Project No: 15050
1 Mar 2015 - 31 Aug 2015
Panos Trakadas, SYNELIXIS SOLUTIONS (Greece)
Oliver Hensel, University of Kassel (Germany)
Jussi Nikander, Natural Resources Institute Finland (LUKE) (Finland)
AgriFI is a novel, FIWARE-based service, offered through the FIspace platform, that will provide the opportunity to farmers across Europe to: 1) get accurate and real-time predictions of possible diseases related to their crops and consequently activate rules and conditions that will trigger specific actions related to diseases, 2) get up-to-date information about diseases and nutrition recipes related to their crops and 3) capitalize on the FIspace platform to create a pan-European farmers’ community, sharing the same problems and discussing possible solutions.

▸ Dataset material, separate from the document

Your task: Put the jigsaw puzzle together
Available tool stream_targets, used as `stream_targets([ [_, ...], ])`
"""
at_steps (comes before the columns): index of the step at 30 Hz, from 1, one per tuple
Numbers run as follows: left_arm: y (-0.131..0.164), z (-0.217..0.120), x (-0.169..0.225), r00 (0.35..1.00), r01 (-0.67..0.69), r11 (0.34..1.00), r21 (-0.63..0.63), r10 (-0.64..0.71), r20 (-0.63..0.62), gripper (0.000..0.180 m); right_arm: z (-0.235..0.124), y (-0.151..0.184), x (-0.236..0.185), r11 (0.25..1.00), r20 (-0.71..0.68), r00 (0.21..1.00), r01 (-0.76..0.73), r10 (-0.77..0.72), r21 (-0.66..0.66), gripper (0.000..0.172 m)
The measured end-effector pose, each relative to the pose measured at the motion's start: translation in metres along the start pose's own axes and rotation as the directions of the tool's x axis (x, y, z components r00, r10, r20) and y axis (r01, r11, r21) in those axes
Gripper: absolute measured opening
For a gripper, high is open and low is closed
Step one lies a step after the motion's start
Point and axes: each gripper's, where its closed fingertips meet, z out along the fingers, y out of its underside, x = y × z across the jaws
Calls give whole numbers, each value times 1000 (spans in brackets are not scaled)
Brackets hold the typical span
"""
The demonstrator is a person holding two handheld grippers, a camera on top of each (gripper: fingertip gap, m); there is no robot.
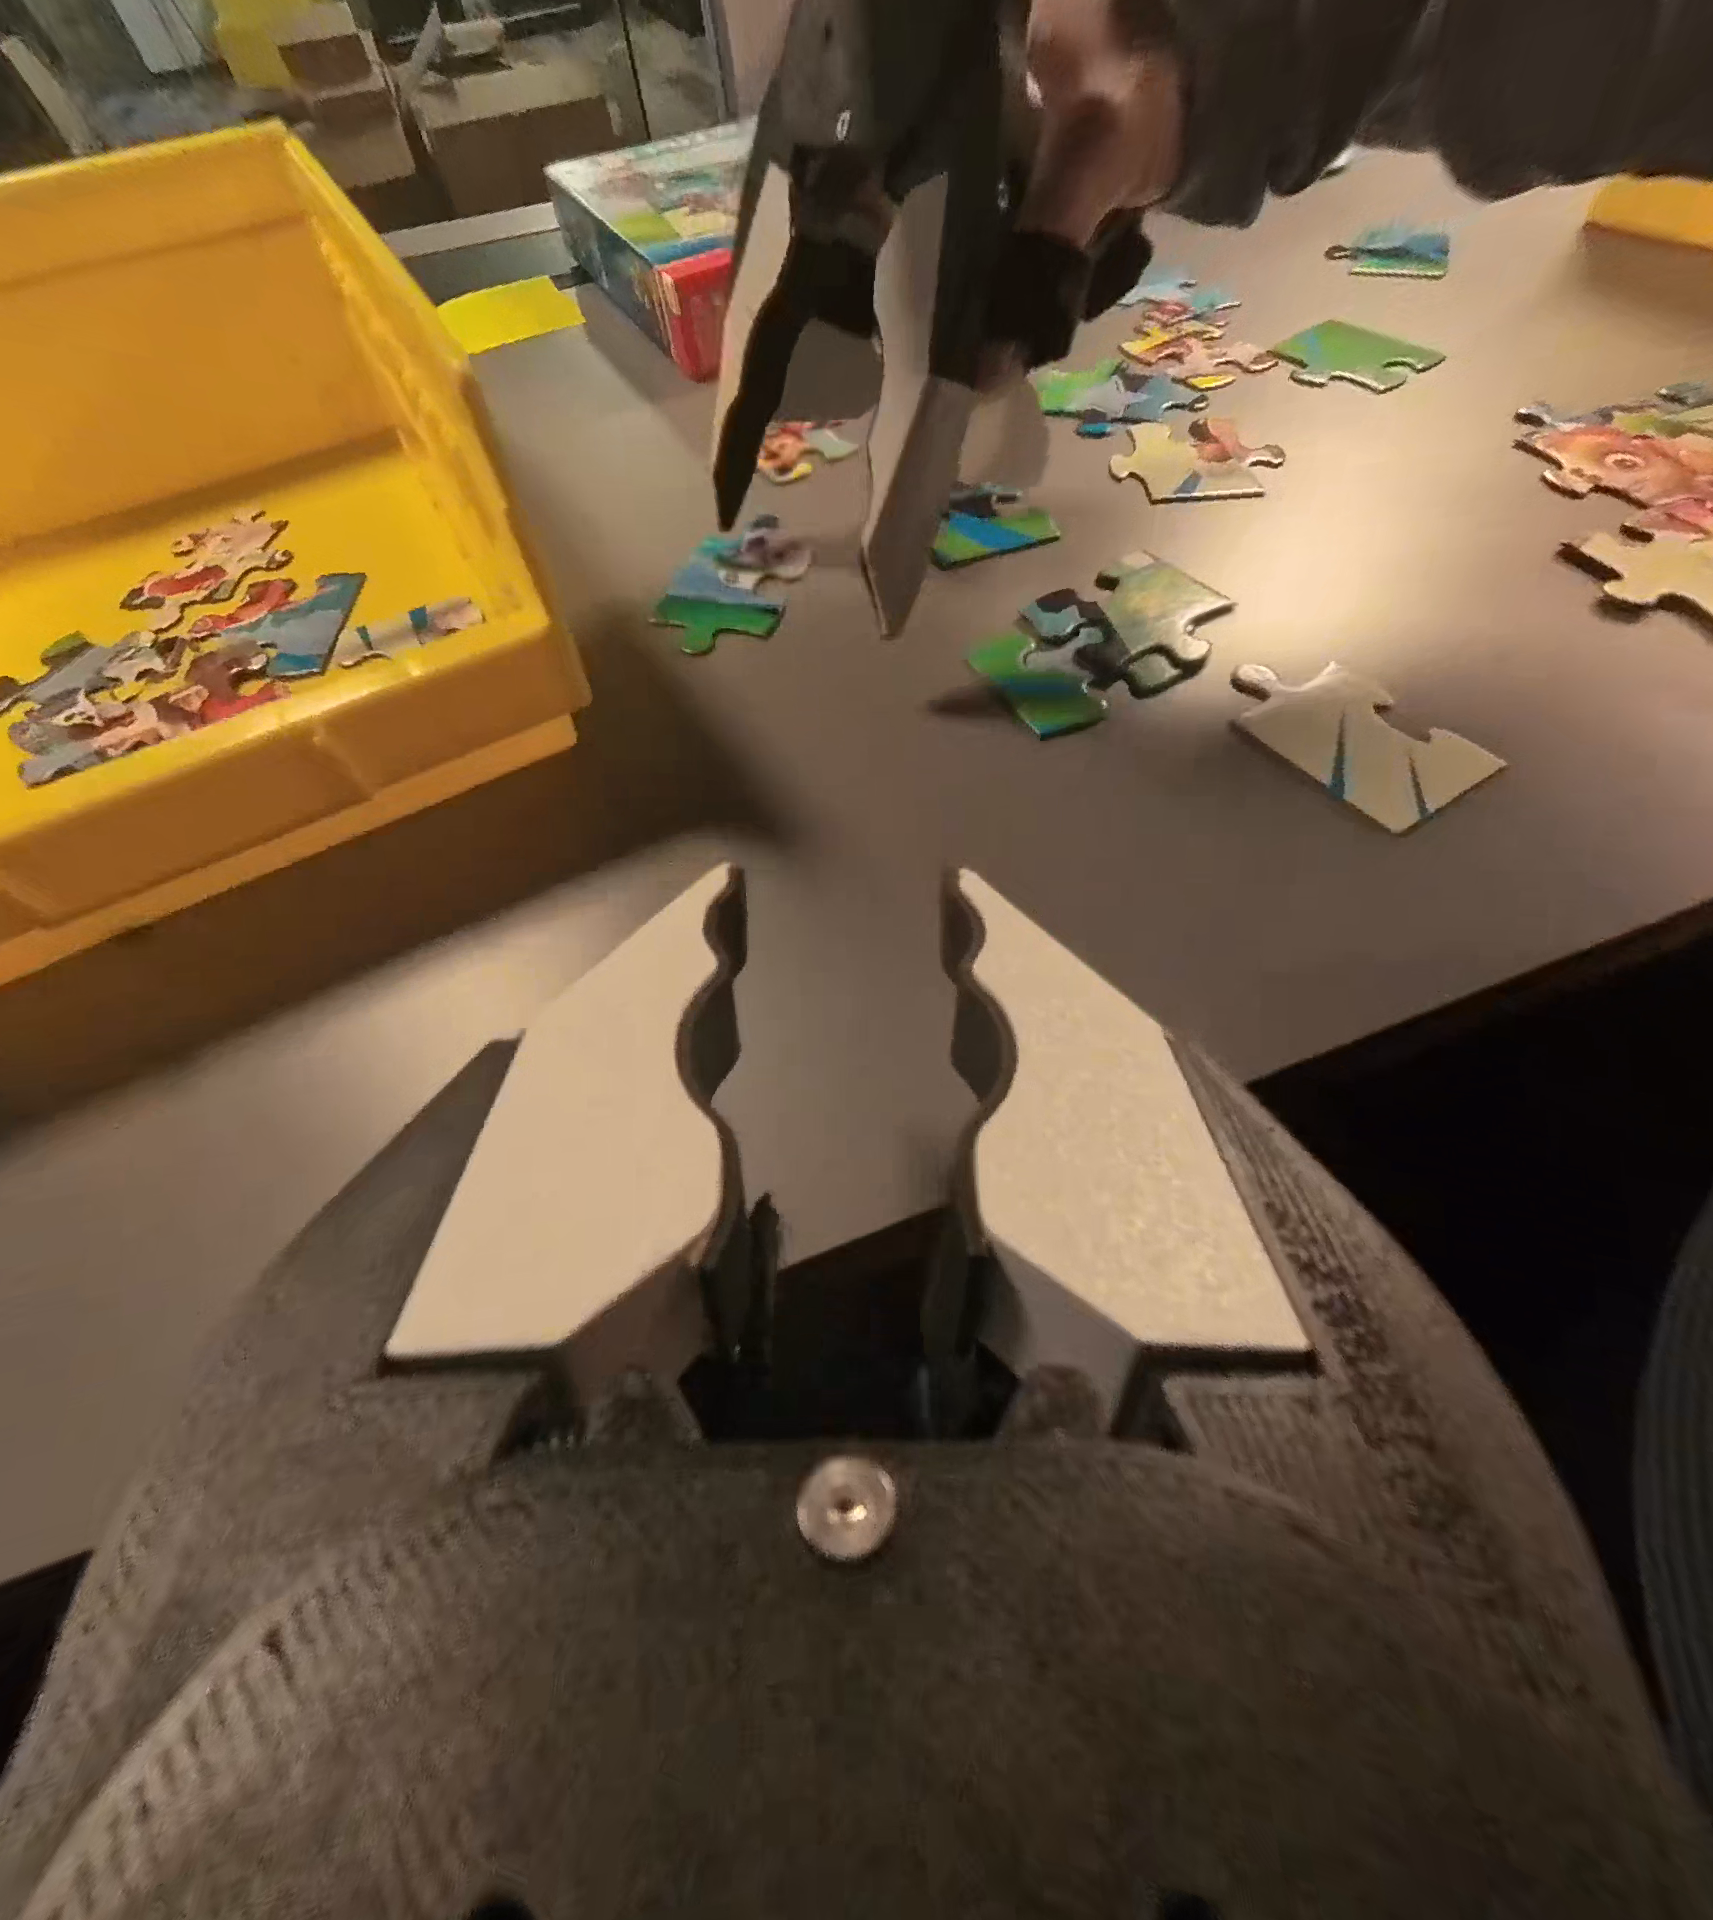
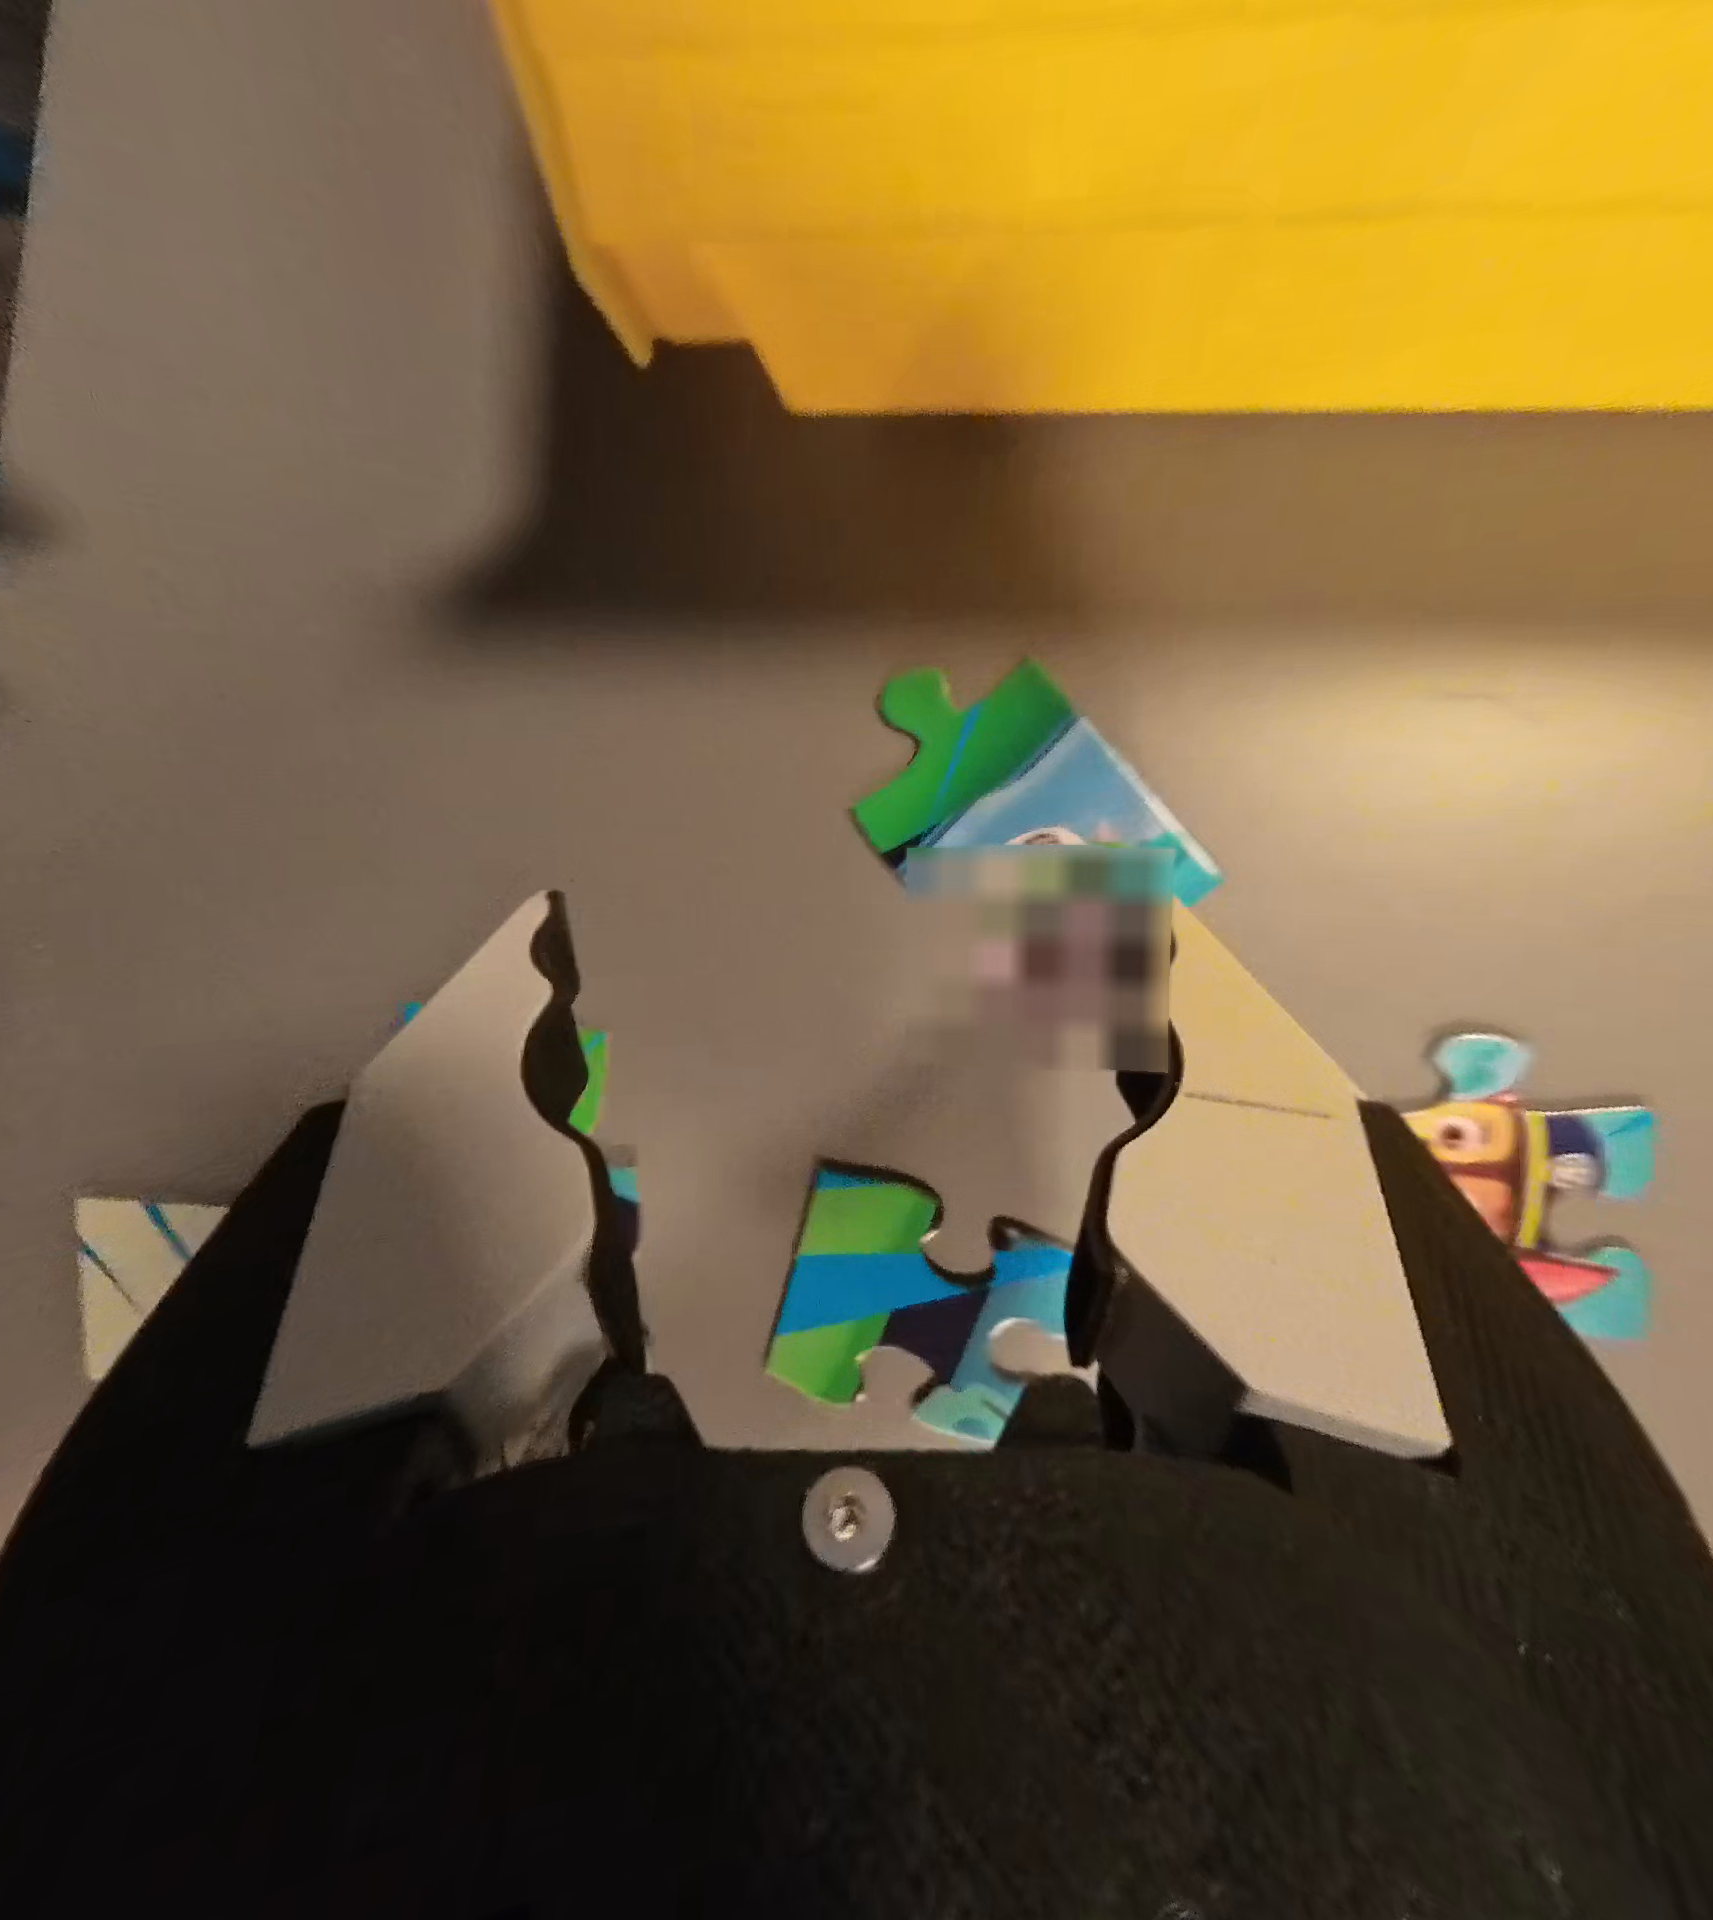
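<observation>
Nearest, left gripper: your pale fingers stand a narrow way apart with nothing between them, poised over bare grey tabletop; keep them level as you travel.
Table edge: the dark front edge runs just to the right of those fingers, so drift left, not right.
Yellow plastic bin: it sits just left of your left gripper, holding a small heap of printed cardboard puzzle pieces; its raised front lip is the wall to clear.
Right gripper: your jaws are spread wide and grip nothing, pointing down at the table.
Nearest piece: a green-and-blue jigsaw piece lies flat just beyond the right fingertips, partly under a blurred patch; come down square so both pads straddle it.
Between the fingers: a joined green-and-blue pair of pieces lies on the table under the open jaws, untouched.
Open room: bare grey surface lies between that piece and the bin.
Farther: loose pieces and a colourful cardboard box crowd the back.
</observation>
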Motion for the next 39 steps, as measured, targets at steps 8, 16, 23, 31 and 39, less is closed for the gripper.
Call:
stream_targets([
  [8, 2, 1, 21, 991, -76, 997, -1, 75, -108, 59, 12, -8, -56, 999, 96, 995, 40, -40, 4, 106],
  [16, -12, 12, 3, 997, -68, 998, 1, 68, -20, 47, -7, -7, -2, 997, -52, 998, 26, -22, 74, 73],
  [23, -9, 70, -29, 999, 22, 982, -185, -28, -28, 16, -7, 11, 9, 984, 24, 985, 170, -171, 49, 32],
  [31, 11, 100, -37, 995, 4, 937, -350, -40, -96, 32, -1, 9, 10, 901, 125, 894, 435, -431, -1, 29],
  [39, 13, 102, -32, 990, -3, 942, -337, -45, -134, 33, 2, 7, 14, 848, 177, 849, 520, -499, -104, 9],
])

AgriFI will be realized through the instantiation, adaptation, configuration and utilization of 11 FI-PPP enablers, including the 7 FIspace modules, 2 GEs and 2 SEs.
At the research farm of the University of Kassel three crops (potatoes, carrots & tomatoes) were grown in 2015 and 2016, accompanied by visual records of optional leaf diseases. Phytphthora infestans and Alternaria solani were monitored at potatoes in a cultivar trial, 2015 with low, 2016 with higher levels of infection.
Carrots and tomatoes were found with negligible symptoms of leaf diseases.
Two serious obstacles caused negative impacts on the course and result of the project: (a) The exclusion of the coordinating Greek partner after six months, technical support and maintenance of the system were afterwards suboptimal, (b) the failure of the sensor for leaf moisture measurements and missing automatic inspections of transmission rates and fixed levels of acceptable extremes.
Considering the course of the project it is too early to speak about potential exploitations of gained results. But the concept is still trend-setting and worth for further development. In a second period, if proposed and provided, with optimized technology i.e. automatic inspection and communication systems, in addition to pure technical aspects the know-how of experts for predicting models should be included in order to create practicable applications for the farming community.